«Prosigue fiel hasta la muerte y Yo te daré la corona de la vida.” Apocalipsis 2,10
Navegar en la memoria no es cosa liviana cuando los vientos traen nombres que el tiempo no ha sepultado. Dos de ellos, Luis-Armando Adam y Nicolás Savouret, frailes menores conventuales y presbíteros del Señor, entregaron su vida sobre la cubierta podrida de un barco-prisión, mientras el siglo XVIII francés se debatía entre luces sin alma y decretos sin piedad.
Quien escribe estas líneas lo hace como hermano suyo en la vocación y la túnica, desde una celda sencilla donde las paredes murmuran salmos y las manos trabajan en silencio. No es nostalgia lo que me mueve, sino la certeza de que los mártires nunca se quedan atrás: caminan delante, iluminando.
- La tormenta de los justos
El año era 1793. Francia, hija ilustrada de Europa, había alzado la voz contra el cielo y silenciado las campanas. A los sacerdotes y religiosos se les exigía juramento a una Constitución que amputaba la fe de su raíz apostólica. Quienes se negaban eran marcados: enemigos del pueblo, refractarios, contrarrevolucionarios.
Entre ellos, muchos franciscanos. Entre ellos, dos que supieron ver claro: que a Dios se le sirve de pie, pero también se le sigue de rodillas.

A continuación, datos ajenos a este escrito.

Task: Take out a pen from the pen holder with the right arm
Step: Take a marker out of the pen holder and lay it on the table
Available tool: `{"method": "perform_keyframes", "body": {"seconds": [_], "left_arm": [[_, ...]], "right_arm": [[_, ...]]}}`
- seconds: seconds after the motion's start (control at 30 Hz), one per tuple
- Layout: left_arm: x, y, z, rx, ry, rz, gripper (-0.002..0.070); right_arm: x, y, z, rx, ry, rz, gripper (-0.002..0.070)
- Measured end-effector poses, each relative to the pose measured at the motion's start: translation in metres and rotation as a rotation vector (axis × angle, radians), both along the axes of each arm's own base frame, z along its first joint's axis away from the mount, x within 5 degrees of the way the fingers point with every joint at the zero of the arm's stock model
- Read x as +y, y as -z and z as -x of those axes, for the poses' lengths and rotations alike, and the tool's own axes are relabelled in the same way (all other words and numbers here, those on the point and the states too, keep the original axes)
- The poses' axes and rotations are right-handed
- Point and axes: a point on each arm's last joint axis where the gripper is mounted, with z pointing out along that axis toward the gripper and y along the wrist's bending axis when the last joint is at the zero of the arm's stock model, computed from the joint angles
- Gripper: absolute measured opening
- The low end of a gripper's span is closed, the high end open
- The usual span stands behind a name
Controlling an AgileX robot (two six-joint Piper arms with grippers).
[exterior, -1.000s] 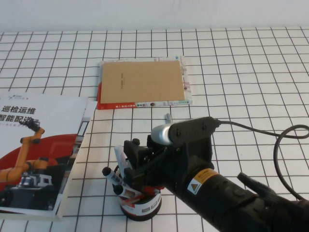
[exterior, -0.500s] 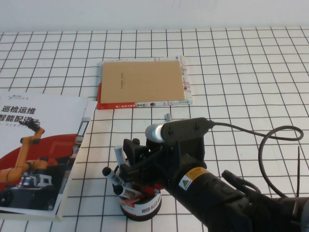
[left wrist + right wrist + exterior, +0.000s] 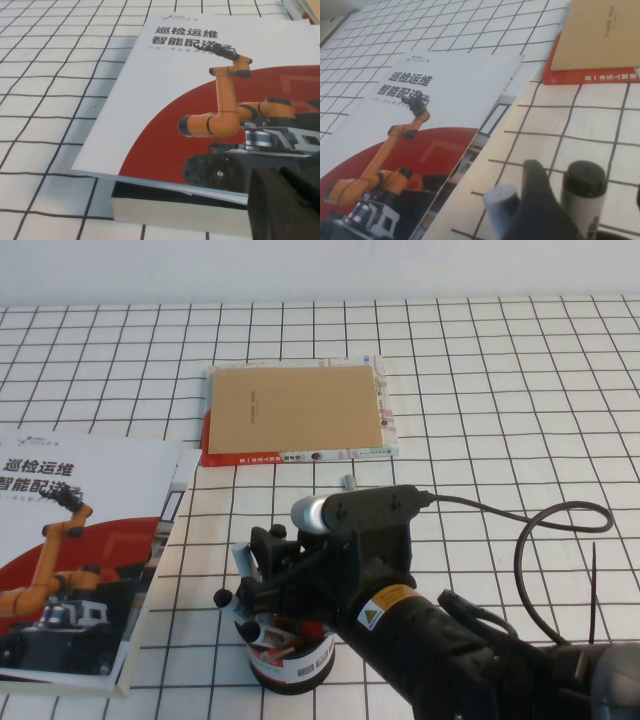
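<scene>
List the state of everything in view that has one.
right gripper, open, down at the pen tops over the holder
left gripper, parked over the robot manual's edge
pen holder, upright on the table, pens inside
pens, capped, leaning in the holder, none taken out
robot manual, closed, lying flat
brown book, closed, lying flat

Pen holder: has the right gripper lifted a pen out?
No: the right gripper sits open among pens standing in the pen holder; left gripper hovers by the booklet.
</scene>
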Motion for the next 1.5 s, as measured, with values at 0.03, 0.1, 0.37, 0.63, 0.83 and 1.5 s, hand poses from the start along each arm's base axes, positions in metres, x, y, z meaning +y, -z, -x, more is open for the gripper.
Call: {"method": "perform_keyframes", "body": {"seconds": [0.03, 0.1, 0.37, 0.63, 0.83, 1.5], "left_arm": [[0.000, 0.000, 0.000, 0.000, 0.000, 0.000, -0.0003], [0.000, 0.000, 0.000, 0.000, 0.000, 0.000, -0.0003], [0.000, 0.000, 0.000, 0.000, 0.000, 0.000, -0.0003], [0.000, 0.000, 0.000, 0.000, 0.000, 0.000, -0.0003], [0.000, 0.000, 0.000, 0.000, 0.000, 0.000, -0.0004], [0.000, 0.000, 0.000, 0.000, 0.000, 0.000, -0.0003]], "right_arm": [[0.000, 0.001, 0.000, -0.001, 0.002, 0.002, 0.0376], [0.001, 0.003, -0.001, 0.001, 0.002, 0.005, 0.0376], [0.001, 0.006, -0.001, 0.005, 0.002, 0.013, 0.0333], [0.001, 0.006, -0.001, 0.005, 0.004, 0.013, 0.0155], [0.001, 0.006, -0.001, 0.005, 0.004, 0.013, 0.0130], [-0.025, -0.071, 0.015, -0.222, -0.072, 0.058, 0.0130]]}}
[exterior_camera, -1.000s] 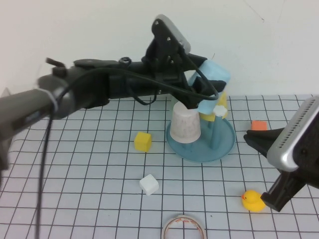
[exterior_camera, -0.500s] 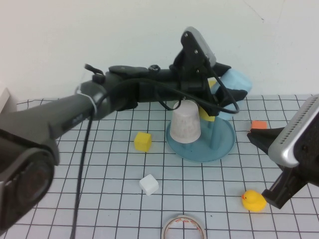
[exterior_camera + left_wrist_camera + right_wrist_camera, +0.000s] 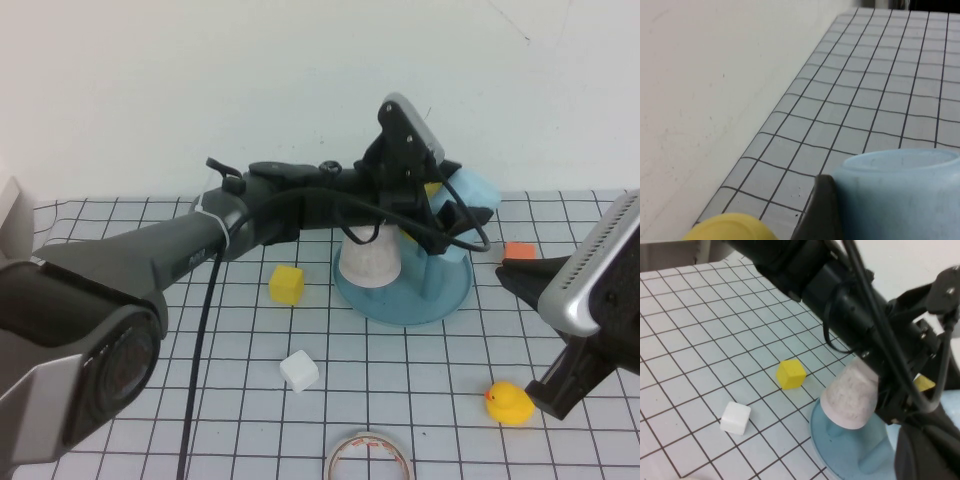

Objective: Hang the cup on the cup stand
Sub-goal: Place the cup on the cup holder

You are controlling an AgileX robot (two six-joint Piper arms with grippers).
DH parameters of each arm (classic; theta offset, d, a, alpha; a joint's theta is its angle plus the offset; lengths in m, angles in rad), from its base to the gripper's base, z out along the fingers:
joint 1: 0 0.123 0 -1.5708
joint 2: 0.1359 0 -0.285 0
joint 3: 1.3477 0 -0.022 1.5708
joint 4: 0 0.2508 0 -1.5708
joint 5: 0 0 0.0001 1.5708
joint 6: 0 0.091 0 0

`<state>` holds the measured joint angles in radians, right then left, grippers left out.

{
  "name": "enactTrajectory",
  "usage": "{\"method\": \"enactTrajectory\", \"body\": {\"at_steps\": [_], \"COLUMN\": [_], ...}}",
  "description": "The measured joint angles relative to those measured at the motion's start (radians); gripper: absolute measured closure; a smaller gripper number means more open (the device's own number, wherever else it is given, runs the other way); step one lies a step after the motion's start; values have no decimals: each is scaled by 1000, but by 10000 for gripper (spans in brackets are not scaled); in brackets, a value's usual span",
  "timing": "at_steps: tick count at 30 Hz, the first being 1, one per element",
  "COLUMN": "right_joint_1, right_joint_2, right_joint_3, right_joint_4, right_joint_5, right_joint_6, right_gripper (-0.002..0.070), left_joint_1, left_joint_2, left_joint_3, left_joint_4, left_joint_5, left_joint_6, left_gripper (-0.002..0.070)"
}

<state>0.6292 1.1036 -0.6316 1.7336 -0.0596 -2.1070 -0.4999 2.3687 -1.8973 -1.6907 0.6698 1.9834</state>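
The light blue cup [image 3: 478,191] hangs tilted over the far right side of the teal cup stand [image 3: 405,296], and my left gripper [image 3: 446,214] is shut on it. In the left wrist view the cup [image 3: 900,192] fills the lower corner, with one dark finger [image 3: 822,212] pressed against its side. A speckled white-pink cup [image 3: 370,257] sits upside down on the stand's left peg. One bare peg [image 3: 430,272] stands below the gripper. My right gripper [image 3: 508,276] is shut and holds nothing, parked right of the stand; it shows as a dark mass [image 3: 922,450] in the right wrist view.
A yellow cup [image 3: 431,189] hangs on the stand behind my left gripper. On the gridded mat lie a yellow cube [image 3: 286,283], a white cube [image 3: 299,370], an orange block [image 3: 518,251], a rubber duck [image 3: 508,403] and a tape roll [image 3: 368,455]. The wall is close behind.
My left arm has carried the light blue cup to the right and downward, from above the stand to its far right side. The right arm has stayed where it was.
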Motion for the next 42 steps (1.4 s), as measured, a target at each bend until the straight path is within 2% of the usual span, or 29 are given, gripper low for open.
{"method": "enactTrajectory", "body": {"at_steps": [18, 24, 33, 35, 38, 40, 42], "right_joint_1": [0, 0, 0, 0, 0, 0, 0], "right_joint_2": [0, 0, 0, -1, -11, -31, -63], "right_joint_3": [0, 0, 0, 0, 0, 0, 0], "right_joint_4": [0, 0, 0, 0, 0, 0, 0], "right_joint_5": [2, 5, 8, 8, 4, 4, 2], "right_joint_6": [0, 0, 0, 0, 0, 0, -2], "right_gripper": [678, 678, 678, 678, 678, 678, 678], "left_joint_1": [0, -2, -2, -2, -2, -2, 6], "left_joint_2": [22, 22, 9, -10, -70, -125, -184], "left_joint_3": [-2, -2, -2, -2, -2, -2, -2], "left_joint_4": [2, 0, -3, -1, 1, 9, 70], "left_joint_5": [-23, -40, -63, -63, -71, -86, -107], "left_joint_6": [-2, -12, -54, -54, -54, -66, -98], "left_gripper": [115, 41, 28, 49, 146, 266, 418]}}
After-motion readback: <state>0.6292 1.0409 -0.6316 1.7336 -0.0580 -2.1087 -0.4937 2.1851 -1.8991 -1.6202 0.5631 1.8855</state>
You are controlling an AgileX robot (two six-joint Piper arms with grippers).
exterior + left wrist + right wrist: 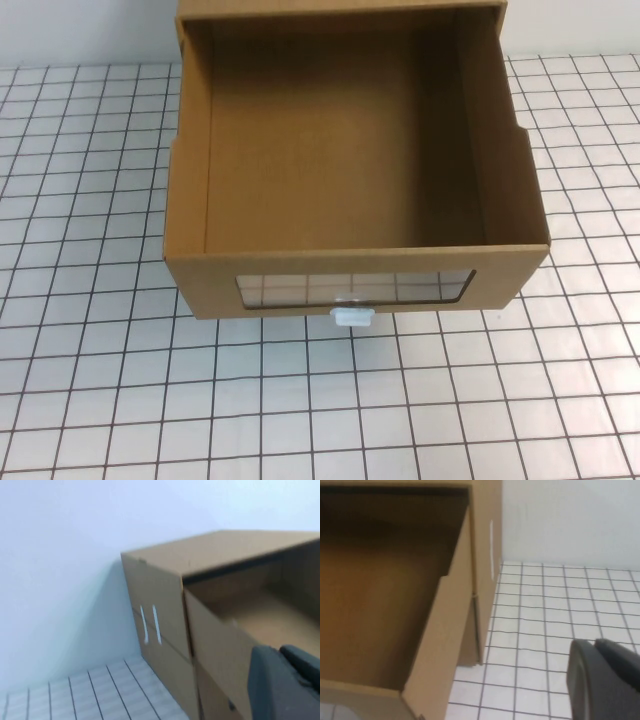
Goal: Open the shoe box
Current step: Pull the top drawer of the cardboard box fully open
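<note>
The brown cardboard shoe box [190, 150] stands at the back of the table, its drawer pulled far out toward me and empty inside. The drawer's front panel [200, 285] has a clear window and a white pull tab [353, 317] at its lower edge. Neither arm shows in the high view. In the left wrist view my left gripper [280, 653] hangs shut and empty beside the box's left side [160, 605]. In the right wrist view my right gripper [594, 644] is shut and empty over the tiles, right of the drawer's side wall [445, 630].
A white tabletop with a black grid [300, 410] spreads in front of and on both sides of the box. A plain pale wall [570, 520] rises directly behind the box.
</note>
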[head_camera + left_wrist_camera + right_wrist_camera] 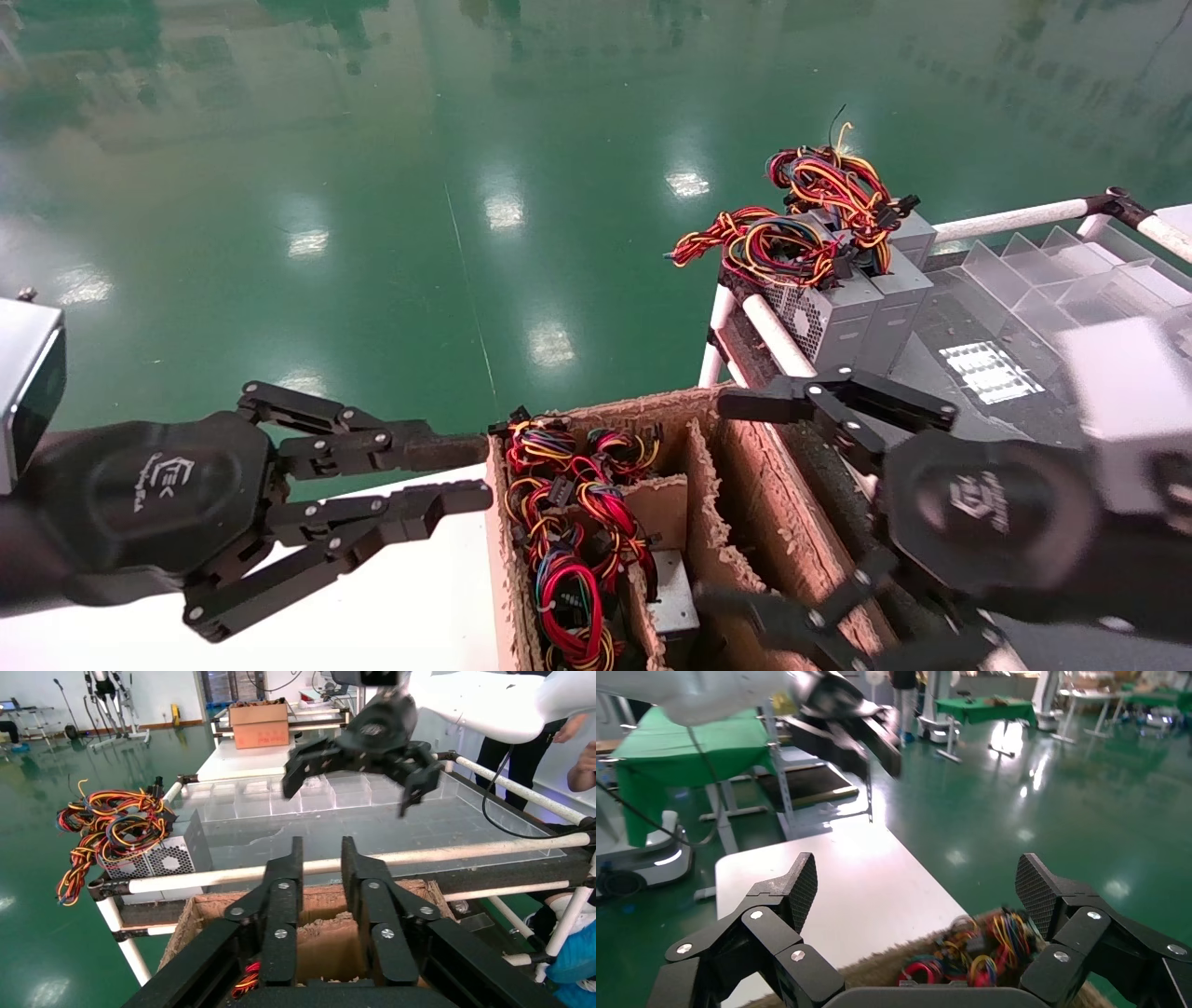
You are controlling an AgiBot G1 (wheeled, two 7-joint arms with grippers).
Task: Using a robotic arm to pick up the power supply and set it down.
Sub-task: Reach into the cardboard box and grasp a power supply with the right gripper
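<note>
Head view: right tool (745,503), black w/ white logo on its palm, hangs over the right side of the cardboard box (745,466), fingers spread wide, nothing between them. Left tool (461,475) sits at the box's left edge, above the white table (391,606), fingers nearly together w/ a narrow gap, holding nothing. The power supply (672,601) is down in a slot of the box, just a grey metal corner showing beside its mostly red wire bundle (573,540). Other grey boxes (857,312) w/ yellow-orange wires stand on the pipe-frame rack (1006,222) beyond the box, next to clear plastic bins (1071,270). Green floor (372,186) behind.

Left wrist view: left tool (321,855) w/ fingers near-parallel, slim gap, above the box's open compartment. Right tool (358,787) farther off, over the rack, spread. Grey boxes w/ wires at the rack's corner.

Right wrist view: right tool (916,892) spread wide, textured pads (802,887) facing each other, empty. Wire bundle lies below, between the fingers, inside the box. White table just beyond the box; left tool (859,734) blurred above it.
</note>
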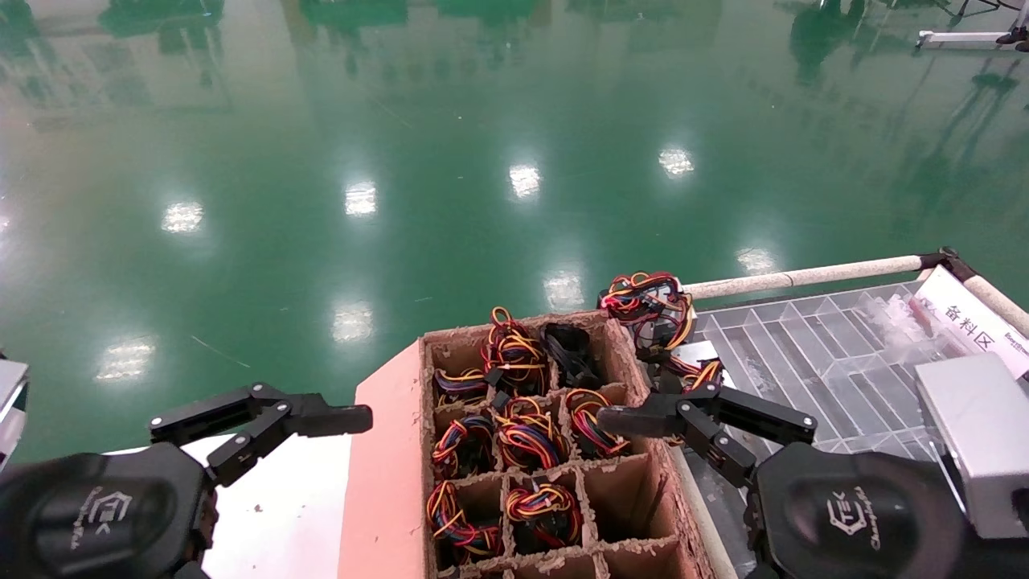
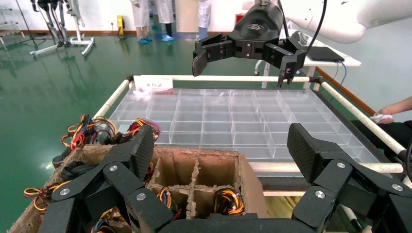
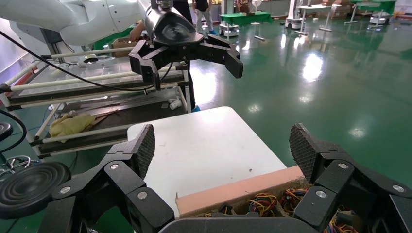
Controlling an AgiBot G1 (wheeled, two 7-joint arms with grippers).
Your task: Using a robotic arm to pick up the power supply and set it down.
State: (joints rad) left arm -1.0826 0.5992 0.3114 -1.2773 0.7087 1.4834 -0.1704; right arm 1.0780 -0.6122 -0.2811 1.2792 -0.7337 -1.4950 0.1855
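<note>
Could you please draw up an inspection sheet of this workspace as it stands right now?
Surface: white table on the robot's left; clear compartment tray on its right.
Job's things: power supply with red and orange wires lies on the tray's edge beside the cardboard divider box; more wired units fill the box's cells.
Clutter: labelled white sign on the tray's far corner.
Grippers: left gripper open above the white table, holding nothing; right gripper open over the box's right edge, holding nothing.
Cables: black cable on the right arm.
Surroundings: glossy green floor; people stand far off.
</note>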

Luis-Armando había nacido en Rouen, ciudad de comerciantes, puentes y devociones sencillas. Nicolás venía de Jouvelle, tierra de labradores donde las estaciones del año marcaban el ritmo de la oración. No eran hombres ilustres, sino buenos: fieles a la Regla, discretos en el púlpito, hermanos de los pobres. La Revolución los sorprendió entregando el pan de la Palabra, y ellos respondieron con la mansedumbre de quien ha sido ganado por Cristo.
- Los navíos del suplicio
Rochefort, estuario del Charente. Allí, dos antiguos buques mercantes —el Deux-Associés y el Washington— fueron anclados como cárceles flotantes. Más de 800 sacerdotes y religiosos fueron confinados en sus bodegas oscuras. No hubo juicio, ni defensa, ni derecho. Solo listas de nombres, cadenas oxidadas, aire viciado y una consigna: sobrevivir sin Dios.
Luis-Armando fue embarcado primero. Llegó al pontón en primavera de 1794. Ya había enfermos, cadáveres sin sepultura, cánticos apagados en el estómago del barco. Pero no dejó de asistir, de confesar en susurros, de alzar la mirada hacia una cruz invisible. Murió el 13 de julio, consumido por la fiebre y la caridad, mientras sostenía la mano de un moribundo.
Nicolás le siguió tres días después, el 16 de julio. Se había ofrecido para cuidar a los más débiles, sin miedo al contagio ni al castigo. Aun cuando su voz ya no podía levantar un canto, su presencia era oración viva. Cerró los ojos como quien reposa tras haber amado mucho.
III. La luz en la sentina
¿Puede haber santidad entre maderos podridos y ratas? Sí, si allí mora el amor. Aquellos barcos fueron iglesias sin campanario, cenáculos sin lámparas, grutas de redención. Nadie salió de allí con gloria humana, pero muchos entraron en la eternidad como testigos del Cordero.
En 1995, san Juan Pablo II beatificó a 64 de los mártires de Rochefort, entre ellos nuestros hermanos Luis-Armando y Nicolás. Lo hizo no para levantar estatuas, sino para recordar que la fidelidad no siempre ruge: a veces simplemente resiste.
- Recuerdo y ofrenda
Los mártires no pertenecen a una fecha, sino al corazón de la Iglesia. Su memoria no se guarda, se vive. No como una efeméride más, sino como un examen de conciencia: ¿qué estamos dispuestos a ofrecer por el Evangelio? ¿Qué pobreza abrazamos? ¿Qué fidelidad cultivamos?
Desde esta comunidad humilde donde escribo, invito a leer sus nombres en voz alta, a rezar por quienes hoy sufren en silencio, y a dejar que el perfume de su martirio se esparza como incienso. Que estos hermanos, desconocidos en vida y gloriosos en el cielo, sigan despertando en nosotros el deseo de aspirar a lo alto, allí donde florece la cruz.
Beato Luis-Armando Adam, ruega por nosotros.
Beato Nicolás Savouret, ruega por nosotros.